Coordinating with and organizing the resistance probably was as important as any training or materiel foreign sponsors provided them. In 1985, CIA helped organize a resistance coalition, a seven-party alliance of groups with differing interests. Four of the groups were Islamist; the other three were royalist.
The CIA trained, advised, and equipped the Mujahedeen primarily via Pakistan. Training involved a gamut of guerrilla tactics: ambushes, raids, employment of anti-aircraft weapons, employment of weapons with long standoff ranges like rockets and sniper rifles, mines, boobytraps, sabotage, communications, etc. The trainers included CIA paramilitary officers and Pakistani Special Forces. Some US Special Forces became involved in latter phases, but the covert nature required a minimal US footprint. Equipment initially consisted of primarily small arms but grew alongside expanding strategy and policy.
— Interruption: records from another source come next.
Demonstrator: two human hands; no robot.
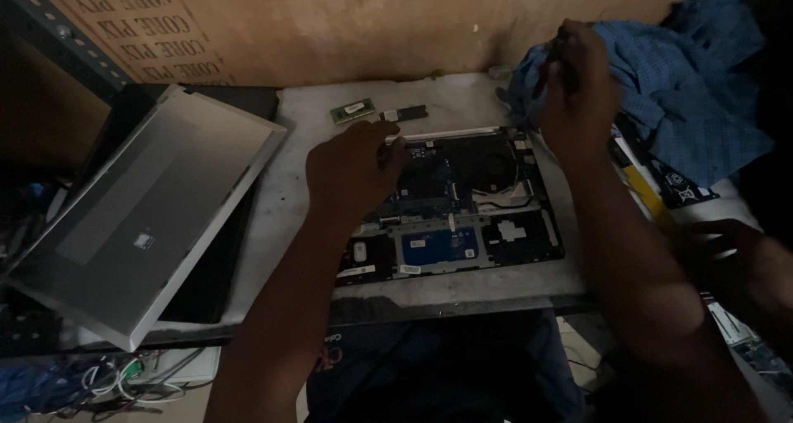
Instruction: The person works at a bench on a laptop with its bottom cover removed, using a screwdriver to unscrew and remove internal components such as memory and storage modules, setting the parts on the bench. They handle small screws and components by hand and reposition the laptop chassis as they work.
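Lying on a pale worktop (462, 284) under a brown wall (372, 18): opened laptop (462, 208), hands' grip unclear.

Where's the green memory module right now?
In the head view, the green memory module lies on the table beyond the opened laptop base, left of a dark stick module.

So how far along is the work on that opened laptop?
The laptop lies open with its insides bare, and a silver cover panel sits aside at the left. Two small memory modules lie on the table behind it. The left hand rests on the board; the right hand holds a thin tool near the blue cloth. Everything remains unassembled.
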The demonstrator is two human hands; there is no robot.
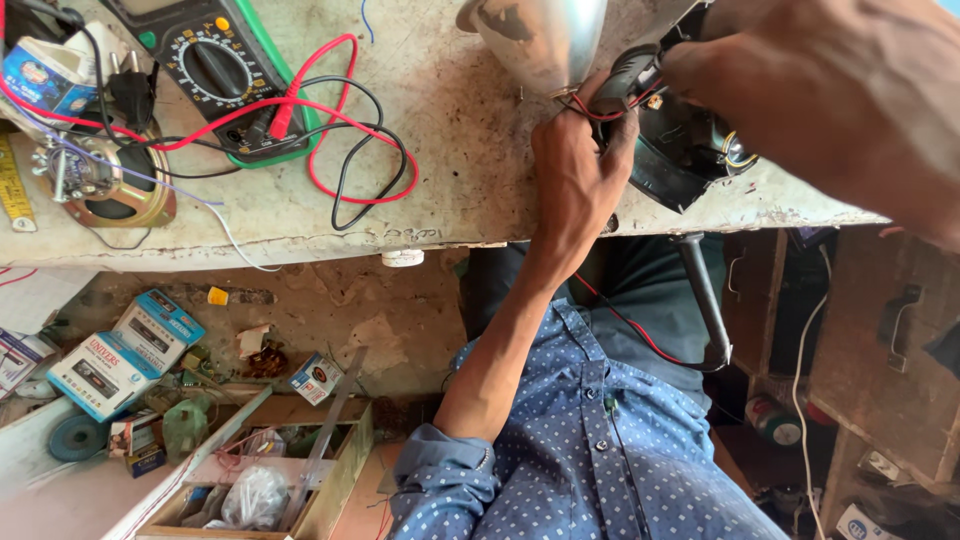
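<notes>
My left hand reaches up from a rolled blue dotted sleeve to the worn workbench. Its fingers are closed around thin red and black wires at the edge of a black housing. My right hand comes in from the upper right and grips a black ribbed part right above the left fingers. A shiny silver reflector stands just left of both hands. A red wire hangs down from the bench over my lap.
A green-edged multimeter with red and black leads lies at the bench's left, beside a bare speaker. Below are blue-and-white boxes, a wooden tray of parts and a tape roll. Wooden drawers stand on the right.
</notes>
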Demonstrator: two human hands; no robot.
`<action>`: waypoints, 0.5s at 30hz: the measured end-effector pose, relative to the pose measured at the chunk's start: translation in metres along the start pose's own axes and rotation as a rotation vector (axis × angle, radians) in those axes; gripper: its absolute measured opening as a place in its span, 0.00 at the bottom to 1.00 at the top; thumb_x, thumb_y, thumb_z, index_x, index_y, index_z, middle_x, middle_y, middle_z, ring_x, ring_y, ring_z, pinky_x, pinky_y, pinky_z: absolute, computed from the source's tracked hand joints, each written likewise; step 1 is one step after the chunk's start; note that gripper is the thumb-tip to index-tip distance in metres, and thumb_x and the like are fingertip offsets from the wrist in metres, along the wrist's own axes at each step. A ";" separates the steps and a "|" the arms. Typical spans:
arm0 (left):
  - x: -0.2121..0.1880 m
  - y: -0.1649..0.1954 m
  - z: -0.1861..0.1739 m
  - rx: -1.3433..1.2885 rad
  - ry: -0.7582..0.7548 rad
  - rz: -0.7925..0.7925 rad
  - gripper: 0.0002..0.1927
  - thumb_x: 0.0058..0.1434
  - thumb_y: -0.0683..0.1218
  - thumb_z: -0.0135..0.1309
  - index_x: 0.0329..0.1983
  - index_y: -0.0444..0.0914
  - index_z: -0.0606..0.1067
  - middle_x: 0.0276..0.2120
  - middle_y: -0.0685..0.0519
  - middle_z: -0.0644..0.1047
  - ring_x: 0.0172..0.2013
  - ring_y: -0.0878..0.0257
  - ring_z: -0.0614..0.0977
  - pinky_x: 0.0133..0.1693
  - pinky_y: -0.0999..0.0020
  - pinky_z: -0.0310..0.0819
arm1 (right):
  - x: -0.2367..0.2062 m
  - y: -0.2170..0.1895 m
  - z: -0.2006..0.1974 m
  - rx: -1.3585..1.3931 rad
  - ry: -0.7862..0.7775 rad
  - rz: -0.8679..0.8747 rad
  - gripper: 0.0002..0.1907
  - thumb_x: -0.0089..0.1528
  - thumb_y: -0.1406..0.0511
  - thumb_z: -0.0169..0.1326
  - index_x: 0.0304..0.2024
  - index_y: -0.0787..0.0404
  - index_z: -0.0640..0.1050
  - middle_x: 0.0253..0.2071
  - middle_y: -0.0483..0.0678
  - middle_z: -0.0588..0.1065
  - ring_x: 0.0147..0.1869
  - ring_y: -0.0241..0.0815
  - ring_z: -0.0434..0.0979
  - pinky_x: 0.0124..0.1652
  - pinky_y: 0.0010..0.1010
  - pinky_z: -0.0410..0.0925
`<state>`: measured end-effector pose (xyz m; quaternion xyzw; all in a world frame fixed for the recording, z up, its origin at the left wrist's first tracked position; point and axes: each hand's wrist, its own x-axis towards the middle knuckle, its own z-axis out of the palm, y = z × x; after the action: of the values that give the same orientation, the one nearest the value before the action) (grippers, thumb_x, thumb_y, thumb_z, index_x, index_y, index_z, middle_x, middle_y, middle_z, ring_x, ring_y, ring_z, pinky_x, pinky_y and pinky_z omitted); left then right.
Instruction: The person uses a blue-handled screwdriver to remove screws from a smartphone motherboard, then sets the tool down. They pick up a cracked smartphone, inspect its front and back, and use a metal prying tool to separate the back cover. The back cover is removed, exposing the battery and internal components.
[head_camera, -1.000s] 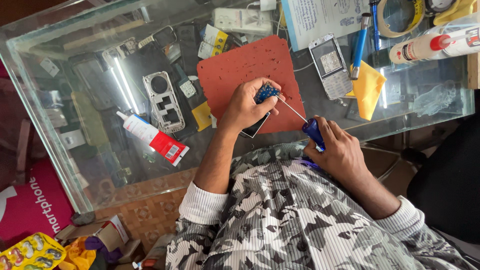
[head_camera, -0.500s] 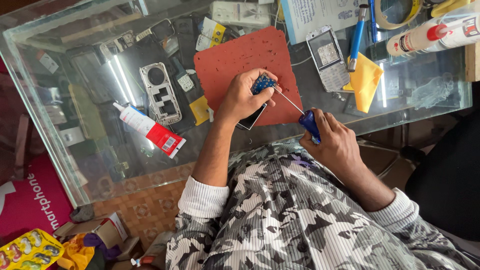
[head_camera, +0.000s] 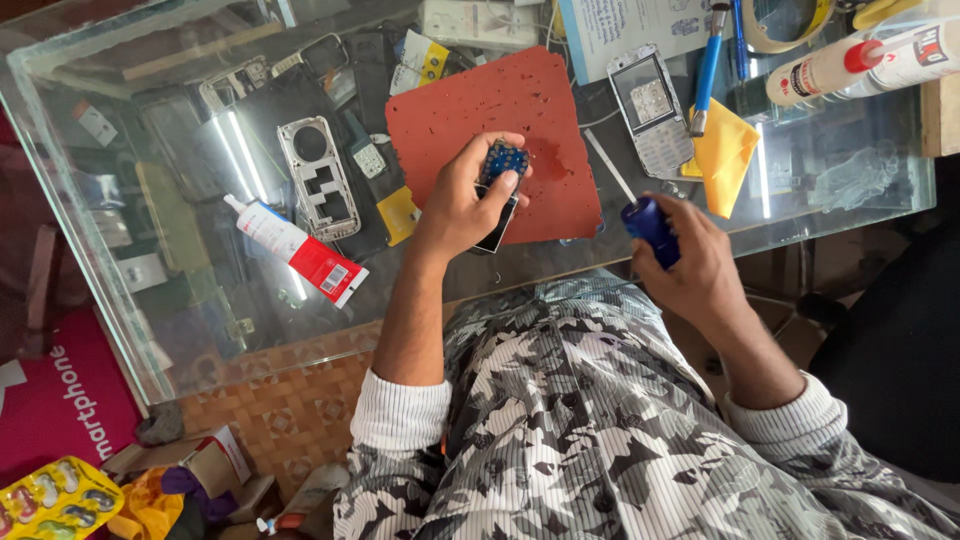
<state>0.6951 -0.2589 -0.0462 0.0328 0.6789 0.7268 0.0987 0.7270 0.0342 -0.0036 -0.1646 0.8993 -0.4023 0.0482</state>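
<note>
My left hand (head_camera: 462, 200) grips a small phone (head_camera: 498, 190) with a blue keypad board, held over the near edge of a red work mat (head_camera: 470, 110) on the glass table (head_camera: 180, 300). My right hand (head_camera: 690, 262) is closed on a blue-handled screwdriver (head_camera: 648, 220); its thin metal shaft points up and to the left, clear of the phone. Both hands are at the table's near edge, above my lap.
A silver phone frame (head_camera: 315, 180) and a white-and-red glue tube (head_camera: 295, 250) lie left of the mat. A silver keypad phone (head_camera: 650, 110), yellow cloth (head_camera: 722, 155), blue pen (head_camera: 706, 70) and a white bottle (head_camera: 860, 58) are at the right. Clutter lies on the floor at lower left.
My right hand has drawn the screwdriver away from the phone, to the right. The left hand still holds the phone over the mat.
</note>
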 end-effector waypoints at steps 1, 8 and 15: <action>-0.007 0.005 0.001 0.005 0.034 -0.031 0.16 0.72 0.38 0.49 0.62 0.32 0.70 0.44 0.47 0.80 0.36 0.65 0.85 0.37 0.71 0.84 | -0.001 0.000 -0.002 -0.016 0.028 -0.018 0.25 0.62 0.68 0.60 0.61 0.68 0.71 0.48 0.61 0.75 0.47 0.60 0.80 0.47 0.45 0.73; -0.081 0.034 0.004 -0.267 0.279 -0.120 0.23 0.69 0.39 0.51 0.67 0.32 0.65 0.43 0.48 0.77 0.28 0.65 0.82 0.29 0.70 0.80 | 0.006 0.012 -0.017 -0.372 0.137 0.039 0.22 0.69 0.68 0.63 0.62 0.69 0.72 0.53 0.64 0.70 0.46 0.62 0.78 0.42 0.47 0.72; -0.281 0.026 -0.041 -0.487 0.132 -0.430 0.25 0.66 0.39 0.53 0.66 0.33 0.66 0.40 0.47 0.77 0.29 0.62 0.82 0.30 0.68 0.79 | 0.038 0.039 0.014 -0.718 0.194 -0.071 0.28 0.67 0.68 0.59 0.66 0.72 0.64 0.53 0.61 0.71 0.54 0.60 0.77 0.53 0.50 0.69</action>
<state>0.9597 -0.3536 0.0012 -0.1831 0.4816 0.8307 0.2107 0.6845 0.0354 -0.0400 -0.1634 0.9772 -0.0766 -0.1121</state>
The initial goal of the support to the Mujahedeen was to ‘bleed’ the Russians. From 1979 through 1984, no one in the CIA believed in 1980 the US could covertly drive the Russians from Afghanistan. Concerns over where the covert action program was going provoked a review of strategy from the National Security Council in late 1984. Mike Vickers and others at CIA argued that driving the Russians out was now feasible and advocated for strategy towards this end. This option prevailed and led to bolder policy from the White House.
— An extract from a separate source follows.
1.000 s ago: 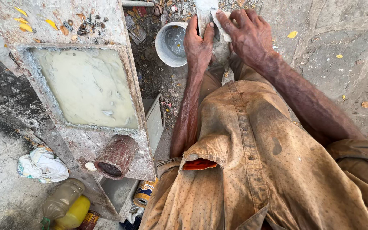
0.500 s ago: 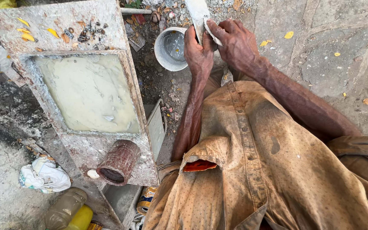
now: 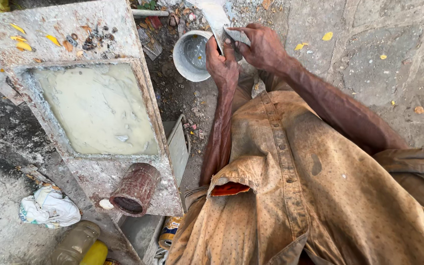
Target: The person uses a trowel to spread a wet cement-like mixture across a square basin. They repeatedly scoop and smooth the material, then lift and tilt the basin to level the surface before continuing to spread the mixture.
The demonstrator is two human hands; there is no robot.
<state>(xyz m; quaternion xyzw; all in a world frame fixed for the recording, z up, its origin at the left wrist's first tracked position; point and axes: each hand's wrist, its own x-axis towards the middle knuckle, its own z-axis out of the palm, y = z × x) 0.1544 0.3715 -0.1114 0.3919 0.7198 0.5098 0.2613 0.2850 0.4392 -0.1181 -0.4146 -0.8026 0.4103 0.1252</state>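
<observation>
Paved ground, dusty and strewn with yellow leaves, carries the whole scene; a seated person in a stained tan shirt looks down at both hands near the top edge of the view. Left hand wraps the near end of a flat pale blade, fingers curled tight around it. Right hand pinches a small grey block against the blade's flat, thumb on top. Blade and block sit just above a metal bowl that holds some water. By its look the blade is stiff, thin and probably sharp along one edge, possibly slick if wet, so the flat and the spine are the safer places to grip; the block seems hard, light and easy to drop. At left stands a stone slab with a sunken tray of pale liquid; a rusty can rests at its near corner, a crumpled rag and bottles lie beyond.
</observation>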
President Reagan expanded upon Carter’s covert action findings. In 1985, Reagan signed National Security Decision Directive (NSDD) 166, which elaborated on policy and strategy in Afghanistan. NSDD 166 stated “[t]he ultimate goal of our policy is the removal of Soviet Forces from Afghanistan and the restoration of its independent status.” In May 1987, Reagan signed NSDD 270, which entailed increasing support to the Mujahedeen—notably political, humanitarian, and public diplomacy support. NSDD 270 was a lower classification document than NSDD 166 and did not directly discuss the covert support to the Mujahedeen. The expanded strategy, coupled with the election of Mikhail Gorbachev to head the Soviet Union, led to a dramatic change in the mid-1980’s.
Phase IIICrisis
In 1985, the newly elected Gorbachev wanted resolution to the costly Soviet counterinsurgency in Afghanistan.